Once, shadow government consisted of quasi-government entities, such as public authorities. Today, the term encompasses quasi-government entities, both nonprofit and for-profit private sector companies in the United States and abroad.
Accenture could well be the poster child for shadow government. “Not only has the company moved its headquarters overseas to avoid paying taxes, it outsources U.S. jobs—and it is getting a $10 billion contract [from the federal government] to protect homeland security when it doesn’t want to pay taxes to protect the homeland,” says Jeff Waggoner, a research assistant with the New York State Public Employees Federation (PEF), an affiliate of AFT Public Employees.
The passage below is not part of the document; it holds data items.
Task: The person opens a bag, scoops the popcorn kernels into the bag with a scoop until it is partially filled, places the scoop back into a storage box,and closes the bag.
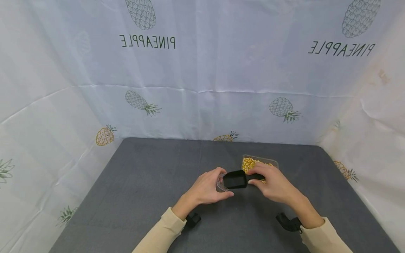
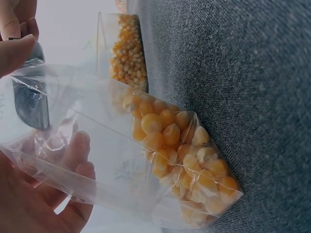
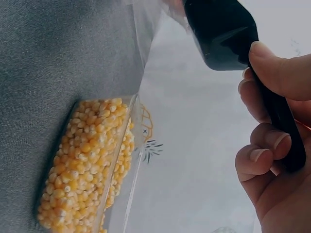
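Observation:
My left hand point(image 1: 205, 186) holds a clear plastic bag point(image 2: 114, 155) near its mouth, with the fingers curved around the opening. Corn kernels point(image 2: 180, 155) fill the lower end of the bag, which reaches down to the table. By its handle, my right hand point(image 1: 273, 182) grips a black scoop point(image 1: 235, 180). The scoop's front end is at the bag's mouth, and no kernels show in its bowl in the head view. Behind the right hand stands a clear container point(image 3: 114, 167) of corn kernels point(image 3: 80, 160), partly hidden by that hand in the head view.
A dark grey table point(image 1: 152, 175) lies under everything. White curtains point(image 1: 196, 66) printed with pineapples hang along its back and sides. Black straps point(image 1: 288, 223) are on both wrists.

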Demonstrator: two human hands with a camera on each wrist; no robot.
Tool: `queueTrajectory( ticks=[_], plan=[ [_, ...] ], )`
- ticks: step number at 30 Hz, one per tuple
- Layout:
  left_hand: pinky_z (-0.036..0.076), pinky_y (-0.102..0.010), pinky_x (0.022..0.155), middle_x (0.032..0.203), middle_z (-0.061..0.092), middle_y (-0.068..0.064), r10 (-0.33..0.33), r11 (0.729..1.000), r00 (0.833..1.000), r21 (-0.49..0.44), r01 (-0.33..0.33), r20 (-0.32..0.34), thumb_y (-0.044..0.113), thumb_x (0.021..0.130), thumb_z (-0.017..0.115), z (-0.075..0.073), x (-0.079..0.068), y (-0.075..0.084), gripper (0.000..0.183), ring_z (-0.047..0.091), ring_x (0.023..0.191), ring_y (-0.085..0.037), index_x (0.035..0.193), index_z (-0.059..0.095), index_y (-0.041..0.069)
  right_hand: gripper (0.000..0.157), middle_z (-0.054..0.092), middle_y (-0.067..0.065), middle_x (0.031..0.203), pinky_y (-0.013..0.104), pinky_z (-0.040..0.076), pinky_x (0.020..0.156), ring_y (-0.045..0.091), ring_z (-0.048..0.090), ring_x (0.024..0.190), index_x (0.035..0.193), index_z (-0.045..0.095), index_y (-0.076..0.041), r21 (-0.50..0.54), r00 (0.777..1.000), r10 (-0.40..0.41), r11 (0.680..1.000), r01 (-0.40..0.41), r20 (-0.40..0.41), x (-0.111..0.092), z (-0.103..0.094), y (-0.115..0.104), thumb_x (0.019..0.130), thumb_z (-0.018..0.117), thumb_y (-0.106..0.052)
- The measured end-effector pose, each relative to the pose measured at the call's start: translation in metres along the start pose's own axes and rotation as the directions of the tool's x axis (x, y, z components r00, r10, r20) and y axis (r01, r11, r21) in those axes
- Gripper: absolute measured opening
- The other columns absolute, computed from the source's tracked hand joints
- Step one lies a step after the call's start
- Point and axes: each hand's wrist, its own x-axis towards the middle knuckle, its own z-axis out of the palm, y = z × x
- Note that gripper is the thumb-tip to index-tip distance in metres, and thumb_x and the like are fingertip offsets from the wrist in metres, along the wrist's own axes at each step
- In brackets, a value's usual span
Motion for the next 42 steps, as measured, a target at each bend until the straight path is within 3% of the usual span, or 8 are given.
queueTrajectory(
  ticks=[6, 12, 17, 24, 29, 33, 42],
  plan=[
    [0.046, -0.025, 0.068, 0.098, 0.061, 0.006, -0.013, 1.0, 1.0, -0.007, 0.013, -0.002, 0.055, 0.087, 0.073, 0.001, 0.0, -0.001, 0.066, 0.054, 0.079, -0.005, 0.135, 0.056, 0.013, 0.024, 0.068, -0.006, 0.1, 0.034, 0.052, 0.072, 0.012, 0.062, 0.087, 0.106, 0.074, -0.016, 0.093, 0.999, 0.031, 0.995, -0.029, -0.015, -0.005, 0.0, 0.008, 0.085, 0.081, -0.005],
    [0.046, -0.025, 0.068, 0.097, 0.061, 0.006, -0.013, 1.0, 1.0, -0.021, 0.013, -0.005, 0.055, 0.088, 0.073, 0.001, 0.0, -0.001, 0.066, 0.055, 0.079, -0.005, 0.135, 0.056, 0.011, 0.023, 0.067, -0.007, 0.099, 0.034, 0.05, 0.068, 0.01, 0.06, 0.083, 0.106, 0.075, -0.016, 0.117, 0.998, 0.052, 0.992, -0.047, -0.042, -0.011, -0.003, 0.014, 0.086, 0.081, -0.006],
    [0.047, -0.025, 0.068, 0.097, 0.061, 0.007, -0.006, 1.0, 1.0, -0.013, 0.006, -0.017, 0.055, 0.088, 0.073, 0.0, -0.001, 0.0, 0.065, 0.055, 0.079, -0.005, 0.135, 0.056, 0.013, 0.024, 0.069, -0.006, 0.103, 0.037, 0.053, 0.074, 0.011, 0.062, 0.087, 0.108, 0.075, -0.018, 0.126, 0.993, 0.104, 0.987, -0.098, -0.048, -0.016, -0.007, 0.019, 0.086, 0.082, -0.01],
    [0.045, -0.025, 0.067, 0.096, 0.059, 0.008, -0.011, 1.0, 0.999, -0.017, 0.01, -0.043, 0.054, 0.087, 0.074, -0.003, -0.001, -0.001, 0.063, 0.053, 0.077, -0.005, 0.133, 0.056, 0.014, 0.023, 0.07, 0.0, 0.111, 0.041, 0.054, 0.081, 0.024, 0.066, 0.099, 0.113, 0.074, -0.016, 0.128, 0.988, 0.149, 0.982, -0.142, -0.048, -0.023, -0.014, 0.026, 0.091, 0.078, -0.012],
    [0.045, -0.024, 0.067, 0.095, 0.058, 0.008, -0.003, 1.0, 0.998, -0.029, 0.002, -0.057, 0.052, 0.087, 0.075, -0.004, -0.001, -0.002, 0.063, 0.053, 0.076, -0.005, 0.133, 0.056, 0.013, 0.021, 0.07, 0.005, 0.116, 0.056, 0.048, 0.094, 0.035, 0.061, 0.118, 0.114, 0.074, -0.014, 0.152, 0.978, 0.203, 0.969, -0.194, -0.044, -0.028, -0.018, 0.032, 0.092, 0.076, -0.013],
    [0.046, -0.025, 0.068, 0.096, 0.059, 0.007, 0.0, 0.999, 0.998, -0.035, -0.003, -0.065, 0.052, 0.087, 0.075, -0.005, -0.001, -0.002, 0.063, 0.053, 0.077, -0.005, 0.133, 0.056, 0.013, 0.021, 0.069, 0.009, 0.117, 0.063, 0.045, 0.095, 0.042, 0.058, 0.12, 0.115, 0.074, -0.012, 0.165, 0.97, 0.239, 0.959, -0.23, -0.038, -0.031, -0.02, 0.039, 0.094, 0.075, -0.014],
    [0.045, -0.026, 0.066, 0.096, 0.06, 0.004, 0.01, 0.999, 0.996, -0.052, -0.014, -0.084, 0.051, 0.088, 0.075, -0.01, -0.001, -0.003, 0.062, 0.053, 0.074, -0.006, 0.133, 0.056, 0.012, 0.022, 0.07, 0.0, 0.11, 0.038, 0.053, 0.08, 0.024, 0.065, 0.101, 0.117, 0.073, -0.012, 0.075, 0.967, 0.244, 0.968, -0.239, -0.066, -0.039, -0.02, 0.055, 0.095, 0.073, -0.016]
  ],
)
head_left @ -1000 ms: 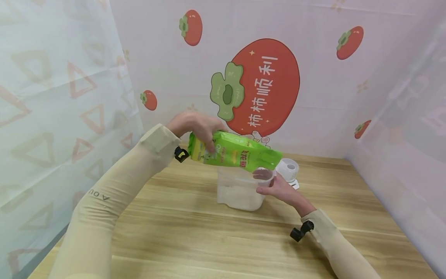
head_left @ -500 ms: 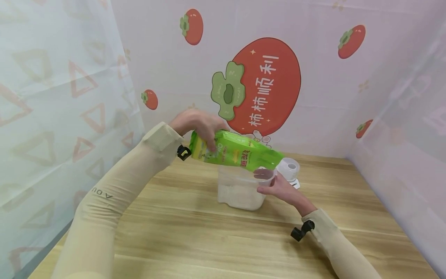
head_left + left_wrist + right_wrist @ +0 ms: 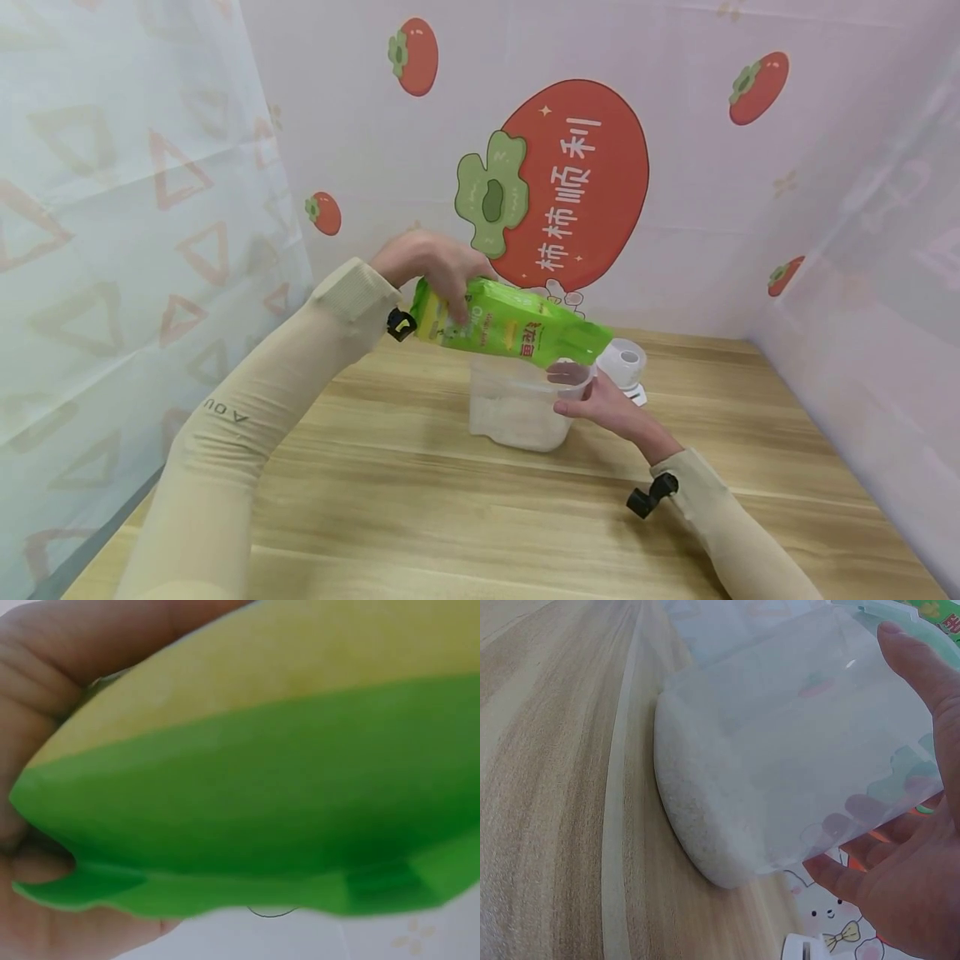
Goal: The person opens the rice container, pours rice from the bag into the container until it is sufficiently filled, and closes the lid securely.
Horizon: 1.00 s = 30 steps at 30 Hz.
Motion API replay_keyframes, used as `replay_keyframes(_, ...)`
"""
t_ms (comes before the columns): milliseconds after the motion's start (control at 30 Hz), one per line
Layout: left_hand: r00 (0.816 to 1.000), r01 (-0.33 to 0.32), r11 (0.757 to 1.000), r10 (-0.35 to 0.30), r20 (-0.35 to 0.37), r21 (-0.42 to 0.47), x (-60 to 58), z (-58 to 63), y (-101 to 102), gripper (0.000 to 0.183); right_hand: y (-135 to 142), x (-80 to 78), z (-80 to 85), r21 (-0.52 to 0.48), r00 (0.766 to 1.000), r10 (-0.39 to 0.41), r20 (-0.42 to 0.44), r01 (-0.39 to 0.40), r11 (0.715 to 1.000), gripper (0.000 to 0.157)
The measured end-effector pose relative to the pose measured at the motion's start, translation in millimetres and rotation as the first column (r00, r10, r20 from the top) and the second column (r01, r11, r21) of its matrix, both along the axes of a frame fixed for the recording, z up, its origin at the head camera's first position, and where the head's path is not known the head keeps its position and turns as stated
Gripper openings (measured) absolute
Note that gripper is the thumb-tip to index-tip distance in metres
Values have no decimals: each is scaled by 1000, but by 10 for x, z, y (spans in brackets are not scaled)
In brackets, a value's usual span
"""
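Note:
My left hand (image 3: 450, 271) grips a green and yellow rice bag (image 3: 506, 327) from above, near its raised left end. The bag lies tilted over a clear plastic container (image 3: 517, 408), its lower right end at the container's mouth. In the left wrist view the bag (image 3: 262, 787) fills most of the picture, with fingers and palm behind it. White rice (image 3: 697, 780) covers the container's bottom in the right wrist view. My right hand (image 3: 603, 406) holds the container's right side near the rim, thumb on the near wall and fingers on the far side.
A white translucent lid-like piece (image 3: 621, 364) with a round hole sits behind my right hand. The wooden table (image 3: 420, 517) ends at a printed back curtain (image 3: 360, 125), with more curtains at left and right.
My left wrist has risen slightly and shifted a little right, tipping the bag a touch more steeply. The right hand and container keep their place.

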<state>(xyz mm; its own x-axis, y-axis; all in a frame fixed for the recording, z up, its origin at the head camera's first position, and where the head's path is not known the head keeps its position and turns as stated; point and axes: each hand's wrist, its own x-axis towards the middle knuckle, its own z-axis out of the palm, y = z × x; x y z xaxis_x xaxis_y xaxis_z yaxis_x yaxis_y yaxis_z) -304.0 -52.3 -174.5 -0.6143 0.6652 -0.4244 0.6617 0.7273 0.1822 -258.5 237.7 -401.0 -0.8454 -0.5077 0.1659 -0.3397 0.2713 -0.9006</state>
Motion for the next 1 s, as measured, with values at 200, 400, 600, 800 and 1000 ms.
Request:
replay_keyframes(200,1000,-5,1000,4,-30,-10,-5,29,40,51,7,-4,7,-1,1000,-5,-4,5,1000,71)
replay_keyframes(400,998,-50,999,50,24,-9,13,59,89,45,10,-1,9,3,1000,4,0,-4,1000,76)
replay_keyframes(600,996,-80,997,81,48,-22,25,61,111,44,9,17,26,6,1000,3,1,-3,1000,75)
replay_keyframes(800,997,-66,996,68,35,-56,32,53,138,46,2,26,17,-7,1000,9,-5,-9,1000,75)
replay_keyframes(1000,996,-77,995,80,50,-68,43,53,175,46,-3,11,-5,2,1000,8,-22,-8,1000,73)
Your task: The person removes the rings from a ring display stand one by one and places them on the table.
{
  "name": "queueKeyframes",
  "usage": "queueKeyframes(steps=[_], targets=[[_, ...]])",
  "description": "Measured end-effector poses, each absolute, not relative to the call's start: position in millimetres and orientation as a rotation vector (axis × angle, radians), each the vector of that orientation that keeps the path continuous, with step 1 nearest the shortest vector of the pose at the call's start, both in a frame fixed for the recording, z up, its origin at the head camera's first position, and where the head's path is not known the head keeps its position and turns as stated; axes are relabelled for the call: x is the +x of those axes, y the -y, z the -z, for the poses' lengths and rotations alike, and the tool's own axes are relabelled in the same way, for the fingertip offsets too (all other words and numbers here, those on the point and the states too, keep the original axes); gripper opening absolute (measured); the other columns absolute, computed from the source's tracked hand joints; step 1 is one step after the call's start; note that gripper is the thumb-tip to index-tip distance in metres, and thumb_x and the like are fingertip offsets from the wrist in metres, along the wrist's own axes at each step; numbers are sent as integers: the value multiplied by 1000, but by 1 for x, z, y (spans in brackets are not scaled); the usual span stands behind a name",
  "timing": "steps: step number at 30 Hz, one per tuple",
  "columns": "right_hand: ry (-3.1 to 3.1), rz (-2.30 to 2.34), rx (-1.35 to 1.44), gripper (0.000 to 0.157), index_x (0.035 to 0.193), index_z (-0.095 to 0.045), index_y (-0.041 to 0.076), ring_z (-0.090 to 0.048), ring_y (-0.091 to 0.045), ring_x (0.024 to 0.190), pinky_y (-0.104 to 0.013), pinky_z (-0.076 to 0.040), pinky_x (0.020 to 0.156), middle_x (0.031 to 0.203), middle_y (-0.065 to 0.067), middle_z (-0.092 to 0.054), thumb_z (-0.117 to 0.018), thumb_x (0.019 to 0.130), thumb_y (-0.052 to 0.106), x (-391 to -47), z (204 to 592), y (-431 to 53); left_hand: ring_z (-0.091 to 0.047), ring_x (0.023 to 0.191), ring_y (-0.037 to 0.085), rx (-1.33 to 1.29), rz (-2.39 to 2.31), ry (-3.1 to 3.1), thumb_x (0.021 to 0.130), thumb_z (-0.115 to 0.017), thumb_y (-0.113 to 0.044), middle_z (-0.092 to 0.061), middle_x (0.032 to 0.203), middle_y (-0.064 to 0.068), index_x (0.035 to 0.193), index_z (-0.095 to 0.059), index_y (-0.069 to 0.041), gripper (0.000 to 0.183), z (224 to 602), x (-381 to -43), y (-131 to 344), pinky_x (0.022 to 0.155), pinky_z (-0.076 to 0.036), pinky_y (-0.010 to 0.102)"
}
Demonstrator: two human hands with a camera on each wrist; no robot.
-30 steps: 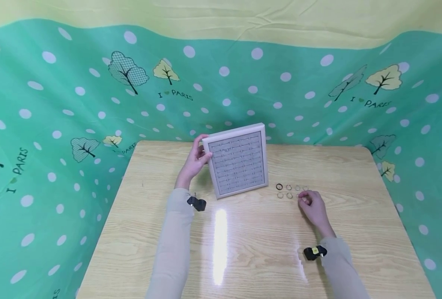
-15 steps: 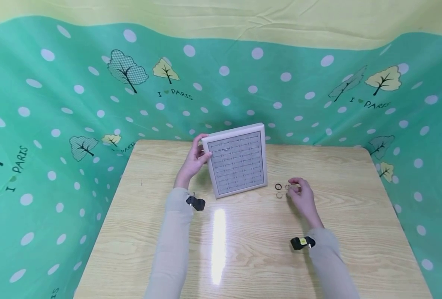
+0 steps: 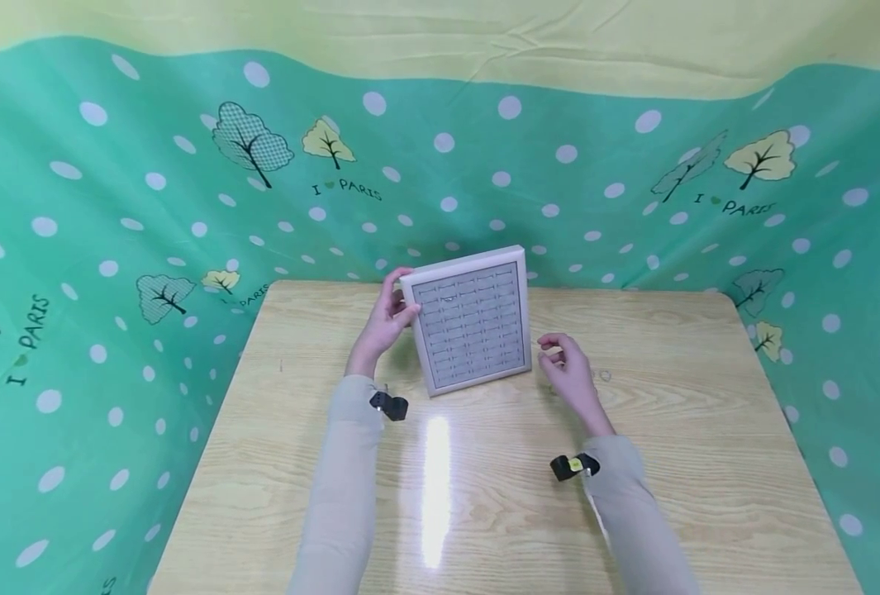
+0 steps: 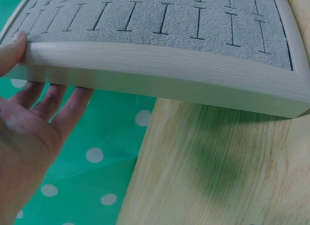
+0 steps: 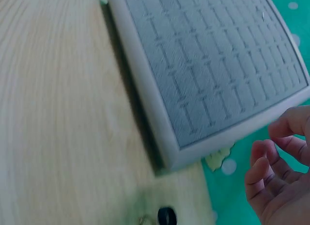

Member Activism Key to Keeping Work In-House
It is not enough for union leaders to challenge elected officials to address contracting out. After all, privatization of public services is often more about politics, perceptions and payoffs to political contributors than it is about smart public policy.
“We are only as good as the information we get,” says Steve Connolly, a fiscal/policy analyst for PEF. “We need members to forward tips to us.”
Connecticut, New York and Wisconsin are among the states where AFT Public Employees locals are working with state lawmakers to enact legislation aimed at curbing contracting out.
PEF is supplementing its legislative action with a statewide advertising campaign and an aggressive member education effort.
There are clear indicators that expose plans to contract out public employee jobs, according to the task force, which identified early warning signs in its report, Exposing Shadow Government: Protecting Quality Government Services. Among them: the use of more temporary or part-time workers; a “restructuring” of existing services; and the development of an employee attrition plan that includes retirement incentives, hiring freezes—and no strategy for refilling positions.
Meanwhile, local unions of AFT Public Employees are doing their part to increase the number of headlines about government contracting failures beyond the boundaries of public safety and into the realm of taxpayer interest—the bottom line: money, quality and accountability.
After the TransCor debacle in Montana, MEA-MFT president Eric Feaver sent a letter to the editor of newspapers in the state. “TransCor was responsible for the escape, but they were not held responsible for evacuating schools, alerting businesses and citizens, tracking down the prisoners and bringing them back into custody,” wrote Feaver. “It was public employees, law enforcement staff from a variety of agencies, who kept the citizens of Helena safe, captured the prisoners and kept the situation from turning into a tragedy.”